Tarttelin has also appeared in the British comedy films, Beyond the Pole starring Stephen Mangan, Acts of Godfrey, starring Simon Callow, Harry Enfield, and Celia Imrie, and award winning independent sci-fi film Whatever Happened to Pete Blaggit?.

As a screenwriter she has worked with Academy Award short film shortlist filmmaker Chris Jones, and wrote the screenplay for the TV pilot The Danelaw which she also directed. Other projects as director include four music videos, two of which were for her own band GIRLBOY, plus trailers for all three of her novels Flick, Golden Boy, and Dead Girls.

Her involvement with Equity saw her elected as Chairperson for the inaugural Young Members' Committee, and in 2016 was a judge for the British Independent Film Awards.

===Writing===

Tarttelin's debut novel, Flick, was first published by Beautiful Books in April 2011, then republished in 2015 by W&N. The story follows a disaffected teenage boy named Flick in a small factory town in northern England, where "bleak and sometimes treacherous circumstances make the taste of a love affair even sweeter." It was hailed "a slow-burn cult classic" by GQ who found it "both authentic and compelling"

In 2013, she published her second novel Golden Boy, about an intersex teenager. It has since been published in Chinese, Spanish and Portuguese. It won a 2014 Alex Award from the American Library Association, was one of School Library Journal's best books of 2013, and was shortlisted for the 2014 LAMBDA Award for Best Debut LGBT Fiction. The book has been well received by readers and the film rights are also in discussion.

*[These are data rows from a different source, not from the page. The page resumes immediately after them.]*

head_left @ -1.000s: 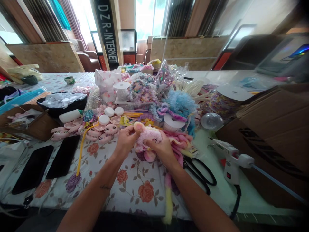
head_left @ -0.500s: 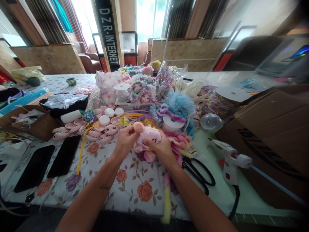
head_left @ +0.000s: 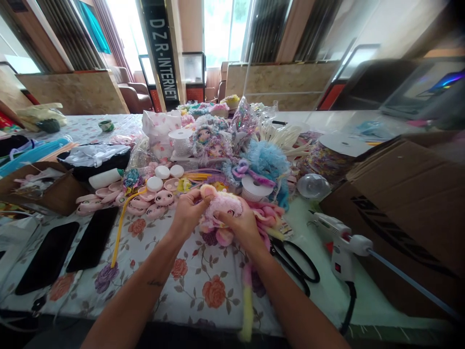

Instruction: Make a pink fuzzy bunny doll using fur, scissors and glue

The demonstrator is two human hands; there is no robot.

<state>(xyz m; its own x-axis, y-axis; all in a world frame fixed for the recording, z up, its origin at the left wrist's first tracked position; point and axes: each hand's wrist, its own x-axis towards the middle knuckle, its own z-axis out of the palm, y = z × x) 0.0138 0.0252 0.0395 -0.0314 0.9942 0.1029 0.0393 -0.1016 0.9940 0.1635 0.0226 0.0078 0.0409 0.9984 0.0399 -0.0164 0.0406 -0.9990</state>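
Observation:
A fluffy pink and yellow doll head (head_left: pixel 222 206) is held between both hands above the flowered cloth. My left hand (head_left: pixel 189 211) pinches its ear at the upper left. Wrapped round the right side, my right hand (head_left: pixel 240 220) has its thumb across the front, near a visible eye. Pink and yellow fuzzy strips (head_left: pixel 271 215) lie just right of the hands, and one strip (head_left: pixel 247 303) hangs over the table's front edge. Black-handled scissors (head_left: pixel 298 259) rest beside my right forearm.
A glue gun (head_left: pixel 336 242) stands at the right before a cardboard box (head_left: pixel 410 218). Two black phones (head_left: pixel 49 257) lie at the left. Doll faces (head_left: pixel 163 198), ribbon spools (head_left: pixel 256 188) and blue fluff (head_left: pixel 267 160) crowd the area behind the hands. A yellow stem (head_left: pixel 121 232) lies left.
The view has shifted slightly, so the table items appear a little further left. Both hands keep nearly the same hold on the doll head.

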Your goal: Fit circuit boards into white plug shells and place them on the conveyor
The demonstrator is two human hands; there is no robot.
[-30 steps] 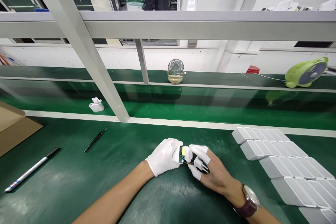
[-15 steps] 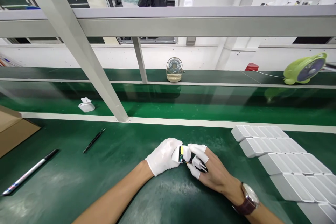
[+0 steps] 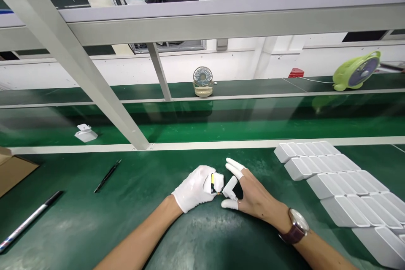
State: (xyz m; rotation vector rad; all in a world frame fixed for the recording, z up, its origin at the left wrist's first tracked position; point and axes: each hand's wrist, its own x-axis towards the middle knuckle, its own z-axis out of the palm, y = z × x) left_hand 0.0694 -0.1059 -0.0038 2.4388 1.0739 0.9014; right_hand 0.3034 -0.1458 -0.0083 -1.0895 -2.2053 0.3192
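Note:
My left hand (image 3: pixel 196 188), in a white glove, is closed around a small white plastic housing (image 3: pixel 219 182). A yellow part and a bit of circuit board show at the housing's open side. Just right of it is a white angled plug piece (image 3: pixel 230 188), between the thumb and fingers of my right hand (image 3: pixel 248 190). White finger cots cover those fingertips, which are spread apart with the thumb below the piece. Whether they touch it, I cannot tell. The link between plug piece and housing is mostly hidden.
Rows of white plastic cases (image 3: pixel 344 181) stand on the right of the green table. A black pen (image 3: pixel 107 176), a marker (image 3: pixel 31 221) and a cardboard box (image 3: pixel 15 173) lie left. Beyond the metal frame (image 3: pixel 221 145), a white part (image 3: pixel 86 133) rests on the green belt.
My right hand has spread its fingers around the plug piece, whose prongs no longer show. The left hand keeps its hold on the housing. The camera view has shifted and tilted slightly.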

Her third novel, Dead Girls, was published in 2018. It is set in a small English village and is narrated in first person by eleven-year-old Thera Wilde, who takes matters into her own hands following the sudden disappearance of her best friend.

Tartellin has also published short fiction as well as exceprts from longer, previously unpublished works on her official website, and has two forthcoming novels, Remontada, and Ordinary Woman Turns 30.

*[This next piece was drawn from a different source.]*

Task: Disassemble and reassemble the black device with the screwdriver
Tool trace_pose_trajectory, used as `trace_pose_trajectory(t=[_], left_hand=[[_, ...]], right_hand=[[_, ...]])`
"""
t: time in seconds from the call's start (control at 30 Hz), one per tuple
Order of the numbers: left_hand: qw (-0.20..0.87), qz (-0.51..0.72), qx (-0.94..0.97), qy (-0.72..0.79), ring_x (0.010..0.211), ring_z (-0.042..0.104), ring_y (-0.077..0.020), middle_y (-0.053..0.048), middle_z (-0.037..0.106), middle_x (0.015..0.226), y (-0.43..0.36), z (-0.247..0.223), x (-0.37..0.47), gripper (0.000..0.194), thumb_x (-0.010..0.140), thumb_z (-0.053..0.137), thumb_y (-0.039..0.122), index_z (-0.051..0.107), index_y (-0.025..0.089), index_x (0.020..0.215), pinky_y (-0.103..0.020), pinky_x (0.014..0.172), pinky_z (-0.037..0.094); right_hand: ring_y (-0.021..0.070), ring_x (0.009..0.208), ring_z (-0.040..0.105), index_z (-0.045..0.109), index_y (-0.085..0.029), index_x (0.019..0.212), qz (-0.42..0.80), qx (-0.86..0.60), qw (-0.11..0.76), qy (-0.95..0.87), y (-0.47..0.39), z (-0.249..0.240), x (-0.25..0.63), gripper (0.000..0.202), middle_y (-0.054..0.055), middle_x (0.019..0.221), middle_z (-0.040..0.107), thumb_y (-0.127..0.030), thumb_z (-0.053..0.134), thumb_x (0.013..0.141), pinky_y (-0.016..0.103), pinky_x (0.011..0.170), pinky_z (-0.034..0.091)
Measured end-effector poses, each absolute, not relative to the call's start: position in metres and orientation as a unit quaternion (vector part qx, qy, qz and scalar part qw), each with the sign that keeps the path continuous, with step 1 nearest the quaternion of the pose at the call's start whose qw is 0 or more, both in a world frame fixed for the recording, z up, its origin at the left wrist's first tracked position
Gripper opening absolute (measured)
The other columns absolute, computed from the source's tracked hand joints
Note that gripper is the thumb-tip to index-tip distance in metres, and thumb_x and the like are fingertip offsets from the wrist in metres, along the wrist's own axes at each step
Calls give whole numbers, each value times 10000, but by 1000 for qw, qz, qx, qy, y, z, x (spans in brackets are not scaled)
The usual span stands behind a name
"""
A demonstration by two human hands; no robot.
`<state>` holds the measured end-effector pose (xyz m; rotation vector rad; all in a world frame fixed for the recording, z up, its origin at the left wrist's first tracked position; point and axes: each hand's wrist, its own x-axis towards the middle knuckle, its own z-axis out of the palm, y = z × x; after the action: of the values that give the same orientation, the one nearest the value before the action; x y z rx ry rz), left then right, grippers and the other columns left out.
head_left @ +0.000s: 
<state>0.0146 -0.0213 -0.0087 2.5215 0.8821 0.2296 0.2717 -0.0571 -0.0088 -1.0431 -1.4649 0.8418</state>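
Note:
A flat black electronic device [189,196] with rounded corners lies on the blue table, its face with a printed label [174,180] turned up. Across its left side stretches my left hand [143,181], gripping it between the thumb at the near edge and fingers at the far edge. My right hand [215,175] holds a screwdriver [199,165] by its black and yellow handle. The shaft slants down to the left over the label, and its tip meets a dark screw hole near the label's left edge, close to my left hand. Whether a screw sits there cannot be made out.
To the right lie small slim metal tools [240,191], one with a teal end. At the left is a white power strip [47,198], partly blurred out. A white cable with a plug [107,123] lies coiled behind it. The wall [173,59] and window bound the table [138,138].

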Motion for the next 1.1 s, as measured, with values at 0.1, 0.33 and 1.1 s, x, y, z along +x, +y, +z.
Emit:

Non-fiction publications she has written for include Glamour, The New York Times, The Guardian, The Independent, and Huffpost.
===Podcasts===

In 2024 Tarttelin hosted the Arts Council England funded podcast Writing Coercive Control, which she produced in association with Clear Lines Festival. Six episodes were released in which she interviewed six female authors about how they incorporated ideas relating to coercive control in their work.

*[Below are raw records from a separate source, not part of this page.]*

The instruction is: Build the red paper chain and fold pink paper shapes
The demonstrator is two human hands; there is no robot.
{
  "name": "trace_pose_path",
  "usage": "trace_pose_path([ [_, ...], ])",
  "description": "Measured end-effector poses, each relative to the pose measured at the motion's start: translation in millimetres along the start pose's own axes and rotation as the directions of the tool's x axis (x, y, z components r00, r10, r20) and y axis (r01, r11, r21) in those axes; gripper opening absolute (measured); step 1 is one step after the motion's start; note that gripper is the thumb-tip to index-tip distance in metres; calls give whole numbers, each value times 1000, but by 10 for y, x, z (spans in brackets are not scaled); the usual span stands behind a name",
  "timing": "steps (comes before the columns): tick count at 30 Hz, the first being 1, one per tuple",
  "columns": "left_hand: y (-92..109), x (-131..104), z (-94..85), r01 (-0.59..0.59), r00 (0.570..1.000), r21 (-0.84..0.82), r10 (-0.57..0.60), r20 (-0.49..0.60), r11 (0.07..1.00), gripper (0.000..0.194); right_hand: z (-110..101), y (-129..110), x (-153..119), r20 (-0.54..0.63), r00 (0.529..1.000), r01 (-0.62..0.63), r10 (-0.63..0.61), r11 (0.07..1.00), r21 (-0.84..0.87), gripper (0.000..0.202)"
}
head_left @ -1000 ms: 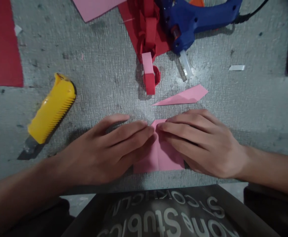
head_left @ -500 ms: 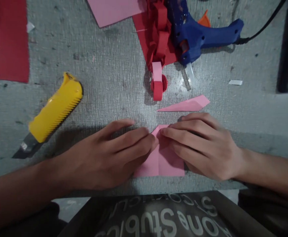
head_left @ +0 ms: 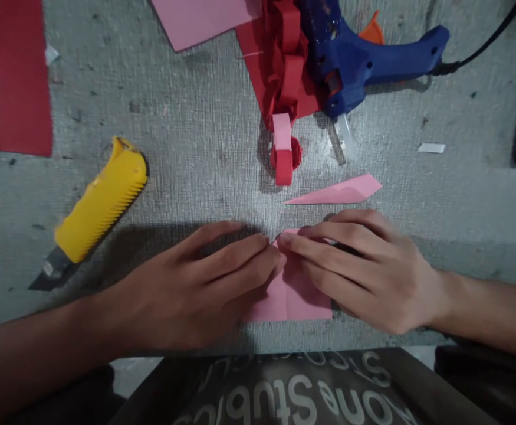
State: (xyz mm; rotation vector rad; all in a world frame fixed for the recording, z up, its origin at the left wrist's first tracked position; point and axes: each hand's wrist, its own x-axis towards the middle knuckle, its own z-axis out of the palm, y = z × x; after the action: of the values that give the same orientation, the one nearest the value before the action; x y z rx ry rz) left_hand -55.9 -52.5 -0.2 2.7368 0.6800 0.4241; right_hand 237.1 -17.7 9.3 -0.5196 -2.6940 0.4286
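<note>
My left hand (head_left: 209, 283) covers the left of the pink sheet (head_left: 308, 304) on the table (head_left: 196, 118); crease points away from me. Beyond: folded pink piece (head_left: 341, 192), long axis left-right, thin tip left. My right hand (head_left: 370, 268) covers the sheet's right; cannot tell whether either pinches.

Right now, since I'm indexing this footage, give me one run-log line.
left hand: on creased pink sheet; right hand: also on it; beyond: folded pink piece, blue glue gun; leftward: yellow cutter
</note>
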Motion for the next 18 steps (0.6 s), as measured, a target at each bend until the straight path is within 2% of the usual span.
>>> trace_pose_path([
  [8, 16, 2, 14, 5, 1000, 24, -5, -23, 1000, 20, 0, 19, -36, 39, 999, -28, 29, 999, -28, 17],
  [18, 20, 1, 4, 2, 1000, 40, -2, 13, 999, 28, -10, 22, -29, 33, 999, -14, 14, 1000, -23, 16],
])
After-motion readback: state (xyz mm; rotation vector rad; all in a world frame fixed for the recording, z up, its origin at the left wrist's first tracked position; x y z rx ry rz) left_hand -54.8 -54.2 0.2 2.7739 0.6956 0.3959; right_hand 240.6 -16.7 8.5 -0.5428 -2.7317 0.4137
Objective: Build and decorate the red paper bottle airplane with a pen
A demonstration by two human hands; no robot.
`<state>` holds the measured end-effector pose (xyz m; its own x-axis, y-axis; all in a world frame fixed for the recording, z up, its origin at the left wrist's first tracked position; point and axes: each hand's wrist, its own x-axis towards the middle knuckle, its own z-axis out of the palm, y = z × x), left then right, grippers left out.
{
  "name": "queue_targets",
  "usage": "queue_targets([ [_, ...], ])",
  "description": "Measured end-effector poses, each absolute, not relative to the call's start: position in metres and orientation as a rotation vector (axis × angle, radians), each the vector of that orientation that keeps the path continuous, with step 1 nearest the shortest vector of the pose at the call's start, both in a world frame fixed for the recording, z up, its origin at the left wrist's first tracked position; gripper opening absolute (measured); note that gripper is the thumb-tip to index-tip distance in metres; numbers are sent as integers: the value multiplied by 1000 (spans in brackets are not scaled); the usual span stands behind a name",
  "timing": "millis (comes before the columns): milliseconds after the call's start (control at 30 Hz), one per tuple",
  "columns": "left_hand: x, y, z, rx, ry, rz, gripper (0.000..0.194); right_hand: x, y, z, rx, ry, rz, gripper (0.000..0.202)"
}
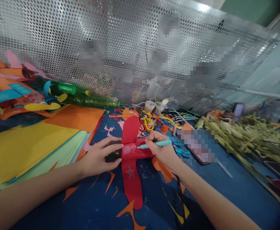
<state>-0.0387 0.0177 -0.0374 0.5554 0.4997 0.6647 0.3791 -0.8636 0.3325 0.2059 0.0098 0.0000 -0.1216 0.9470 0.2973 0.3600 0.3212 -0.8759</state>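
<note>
A toy plane made of a dark bottle [117, 154] wrapped in red paper lies in front of me. One red wing [131, 129] points away from me; the other wing [133, 190], bearing a pale star, points toward me. My left hand [104, 156] holds the bottle's left end, thumb and fingertips at the edge of the red wrap. In my right hand [162, 147] is a light blue pen [143, 146], its tip at whitish marks on the red body. The fingers of that hand are closed round the pen and partly cover the plane's right end.
Coloured paper sheets [30, 145] are stacked at left, below other bottle planes [22, 95]. Paper scraps [148, 123] litter the blue table [97, 204]. A phone [195, 147] and dried husks [247, 137] lie at right. A perforated metal panel [128, 41] stands behind.
</note>
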Motion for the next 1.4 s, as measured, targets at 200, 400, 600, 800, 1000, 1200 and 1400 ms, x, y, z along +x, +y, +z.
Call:
queue_targets([
  [200,-38,18,-36,2658,765,1190,36,205,9,4,-1182,-1631,849,25],
  [400,-38,19,-38,2667,778,1197,37,201,4,13,-1031,-1550,986,25],
  [600,-38,17,-39,2677,774,1216,36,200,3,11,-1094,-1689,1007,13],
  [800,-39,17,-37,2683,776,1207,36,200,2,8,-1134,-1780,905,18],
  [1000,-38,17,-36,2673,758,1212,37,199,3,6,-1132,-1756,930,20],
  [1200,-39,17,-36,2670,786,1220,35,199,5,5,-1133,-1767,923,21],
  [1400,-38,17,-37,2654,785,1193,37,199,3,5,-1142,-1749,949,19],
])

The following year she began co-presenting From Below the Balcony, a podcast produced by British campaign group Republic, where she interviews vocal republicans, most notably journalists and politicians, from across the British Commonwealth about their experiences with the British Monarchy and reasons for supporting republicanism.

==Personal life==

Tarttelin identifies as queer.

==Filmography==

| Year | Title | Role | Notes |
| 2006 | La Geode | Unnamed female lead | Student short film |
| 2008 | Jack Says | Club Waitress |  |
| The Butterfly Tattoo | Fenella | Adapted from the novel by Philip Pullman |
| 2009 | Triple Hit | Rebecca/Anastasia/Sarah | Also titled Schrödinger's Girl |
| Beyond the Pole | Airline Passenger (uncredited) |  |
| Adrift | Maki | Student short film |
| 2010 | Taxi Rider | Beverly | Short film |
| 2011 | Acts of Godfrey | Beauty Therapist (uncredited) | 2011 British Independent Film Awards nominee, "Raindance Award" |
| Whatever Happened to Pete Blaggit? | Nurse Chéri LeFou | 2011 British Independent Film Festival award winner, "Best Feature Film" |
| 2016 | The Danelaw | Frankie | TV Pilot, also writer and director |
| 2017 | Catcalling Virgin | —N/a | Short film, additional writing |

== Bibliography ==
- Flick, London, April 2011. ISBN 978-1907616181
- Golden Boy, London, W&N, 9 May 2013. ISBN 978-0297870944
- Dead Girls, London, Pan MacMillan 03 May 2018. ISBN 978-1509852741

==Recognition and honours==
In 2009 she was one of two actresses listed in Moviescope magazine's "ones to watch" selection of British artists working in independent film.

Her novel Golden Boy, was described as a "dazzling debut" by Oprah's Book Club. Published in 2013, the book was translated into several languages and placed her on the Evening Standard's 2013 "25 people under 25" list. She is a 2014 recipient of the Alex Awards.